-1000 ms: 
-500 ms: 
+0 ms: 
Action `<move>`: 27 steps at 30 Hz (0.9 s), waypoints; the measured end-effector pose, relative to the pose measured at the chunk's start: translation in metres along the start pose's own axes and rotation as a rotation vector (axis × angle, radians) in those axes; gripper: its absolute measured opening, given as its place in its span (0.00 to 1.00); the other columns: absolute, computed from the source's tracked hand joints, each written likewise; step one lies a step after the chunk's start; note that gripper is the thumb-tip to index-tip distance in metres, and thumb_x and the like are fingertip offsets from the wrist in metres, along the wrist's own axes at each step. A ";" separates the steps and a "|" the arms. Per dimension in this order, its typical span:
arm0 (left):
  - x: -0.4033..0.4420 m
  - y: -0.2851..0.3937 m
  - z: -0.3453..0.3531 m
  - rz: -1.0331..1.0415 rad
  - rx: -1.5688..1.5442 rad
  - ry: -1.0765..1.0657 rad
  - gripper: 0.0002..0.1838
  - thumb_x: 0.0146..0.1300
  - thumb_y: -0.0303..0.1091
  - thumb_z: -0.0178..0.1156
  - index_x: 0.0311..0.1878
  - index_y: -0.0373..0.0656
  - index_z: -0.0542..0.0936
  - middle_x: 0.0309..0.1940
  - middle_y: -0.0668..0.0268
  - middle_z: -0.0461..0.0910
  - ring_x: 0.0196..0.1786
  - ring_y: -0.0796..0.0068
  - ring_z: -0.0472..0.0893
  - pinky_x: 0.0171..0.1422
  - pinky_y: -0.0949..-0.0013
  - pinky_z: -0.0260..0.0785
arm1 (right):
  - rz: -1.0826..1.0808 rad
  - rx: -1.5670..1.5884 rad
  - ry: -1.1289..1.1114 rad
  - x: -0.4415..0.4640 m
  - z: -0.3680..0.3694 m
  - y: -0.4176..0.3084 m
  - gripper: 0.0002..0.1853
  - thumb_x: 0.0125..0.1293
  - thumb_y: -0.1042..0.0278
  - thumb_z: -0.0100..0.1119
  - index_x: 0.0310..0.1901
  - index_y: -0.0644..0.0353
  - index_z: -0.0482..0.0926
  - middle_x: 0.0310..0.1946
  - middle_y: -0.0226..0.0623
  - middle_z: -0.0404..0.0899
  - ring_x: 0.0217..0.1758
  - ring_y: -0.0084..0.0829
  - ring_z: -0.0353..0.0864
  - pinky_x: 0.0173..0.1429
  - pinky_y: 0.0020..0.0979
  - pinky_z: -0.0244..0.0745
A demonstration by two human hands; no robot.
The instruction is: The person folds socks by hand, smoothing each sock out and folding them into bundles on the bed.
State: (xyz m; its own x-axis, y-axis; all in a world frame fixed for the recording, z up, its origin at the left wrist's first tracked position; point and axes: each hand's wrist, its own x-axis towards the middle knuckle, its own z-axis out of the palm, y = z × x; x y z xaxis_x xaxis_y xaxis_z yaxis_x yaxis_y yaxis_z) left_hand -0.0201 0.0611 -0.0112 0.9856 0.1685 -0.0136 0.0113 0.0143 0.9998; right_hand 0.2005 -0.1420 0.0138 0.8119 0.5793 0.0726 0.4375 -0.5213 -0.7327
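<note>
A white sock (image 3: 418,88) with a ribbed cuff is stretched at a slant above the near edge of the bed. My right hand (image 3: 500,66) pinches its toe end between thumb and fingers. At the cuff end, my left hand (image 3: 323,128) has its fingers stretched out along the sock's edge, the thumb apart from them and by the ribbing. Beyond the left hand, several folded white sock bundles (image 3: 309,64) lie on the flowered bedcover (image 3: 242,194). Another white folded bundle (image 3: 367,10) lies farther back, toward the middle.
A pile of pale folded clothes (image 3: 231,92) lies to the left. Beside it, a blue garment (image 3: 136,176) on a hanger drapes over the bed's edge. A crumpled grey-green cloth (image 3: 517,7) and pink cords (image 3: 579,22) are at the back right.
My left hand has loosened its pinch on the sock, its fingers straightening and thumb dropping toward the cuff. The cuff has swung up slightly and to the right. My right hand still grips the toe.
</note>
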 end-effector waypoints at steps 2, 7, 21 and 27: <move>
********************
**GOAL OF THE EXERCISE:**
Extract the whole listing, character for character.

**RESPONSE AREA:**
-1000 ms: 
-500 ms: 
+0 ms: 
Action `<move>`: 27 steps at 30 Hz (0.9 s), waypoints; the measured end-effector pose, relative to the pose measured at the chunk's start: translation in metres along the start pose's own axes and rotation as a rotation vector (axis × angle, radians) in those axes; gripper: its absolute measured opening, given as its place in its span (0.00 to 1.00); the other columns: absolute, computed from the source's tracked hand joints, each written likewise; step one lies a step after the chunk's start; note that gripper is the thumb-tip to index-tip distance in metres, and thumb_x and the like are fingertip offsets from the wrist in metres, along the wrist's own axes at each step. A ";" separates the steps and a "|" the arms. Per dimension in this order, its typical span:
arm0 (left):
  - x: -0.4033..0.4420 m
  - y: -0.2851..0.3937 m
  - z: -0.3453..0.3531 m
  - rz: -1.0331..1.0415 rad
  - rx: -1.5688..1.5442 rad
  - ry: -1.0765..1.0657 rad
  - gripper: 0.0002..0.1838
  - thumb_x: 0.0146..0.1300
  - thumb_y: -0.0303..0.1091
  - thumb_z: -0.0178..0.1156
  - index_x: 0.0311..0.1878
  - index_y: -0.0373..0.0656
  - index_z: -0.0542..0.0936
  - middle_x: 0.0309..0.1940
  - middle_y: -0.0668..0.0268
  - middle_z: -0.0461..0.0910
  - ring_x: 0.0196..0.1786
  - ring_y: -0.0796..0.0068
  - ring_z: -0.0472..0.0893
  - pinky_x: 0.0171..0.1422
  - pinky_y: -0.0949..-0.0013
  - pinky_z: -0.0260..0.0785
arm1 (right):
  - rz: -1.0826..1.0808 rad
  - rx: -1.5670..1.5884 rad
  - ry: -1.1289..1.1114 rad
  - x: -0.4415..0.4640 m
  - z: -0.3680..0.3694 m
  - y: -0.4176..0.3084 m
  - gripper: 0.0002..0.1853
  - thumb_x: 0.0125..0.1293
  - thumb_y: -0.1042..0.0278
  - thumb_z: -0.0100..0.1119
  - index_x: 0.0310..0.1901
  - index_y: -0.0644..0.0353
  - index_z: -0.0482..0.0926
  - middle_x: 0.0310..0.1946
  - middle_y: -0.0226..0.0623
  - middle_z: -0.0404..0.0899
  - ring_x: 0.0217..0.1758
  - ring_y: -0.0084..0.0829
  - ring_z: -0.0353..0.0864
  - pinky_x: 0.0173..0.1429
  - pinky_y: 0.0020..0.0979
  - pinky_z: -0.0244..0.0745
A demonstration by two human hands; no robot.
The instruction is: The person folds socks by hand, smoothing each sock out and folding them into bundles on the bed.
State: (xyz m; its own x-axis, y-axis; all in a world frame fixed for the recording, z up, its origin at the left wrist's first tracked position; point and axes: each hand's wrist, its own x-axis towards the middle knuckle, its own z-axis out of the palm, y = z × x; x y z xaxis_x xaxis_y xaxis_z yaxis_x yaxis_y yaxis_z) left_hand -0.0201 0.0611 -0.0112 0.9856 0.1685 -0.0136 0.0113 0.0143 0.9998; right_hand 0.2005 -0.1420 0.0138 0.8119 0.5793 0.0726 0.4375 -0.5213 -0.7327
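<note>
A white sock (image 3: 418,88) with a ribbed cuff is stretched at a slant above the near edge of the bed. My right hand (image 3: 500,66) pinches its toe end between thumb and fingers. At the cuff end, my left hand (image 3: 323,128) has its fingers stretched out along the sock's edge, the thumb apart from them and by the ribbing. Beyond the left hand, several folded white sock bundles (image 3: 309,64) lie on the flowered bedcover (image 3: 242,194). Another white folded bundle (image 3: 367,10) lies farther back, toward the middle.
A pile of pale folded clothes (image 3: 231,92) lies to the left. Beside it, a blue garment (image 3: 136,176) on a hanger drapes over the bed's edge. A crumpled grey-green cloth (image 3: 517,7) and pink cords (image 3: 579,22) are at the back right.
My left hand has loosened its pinch on the sock, its fingers straightening and thumb dropping toward the cuff. The cuff has swung up slightly and to the right. My right hand still grips the toe.
</note>
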 end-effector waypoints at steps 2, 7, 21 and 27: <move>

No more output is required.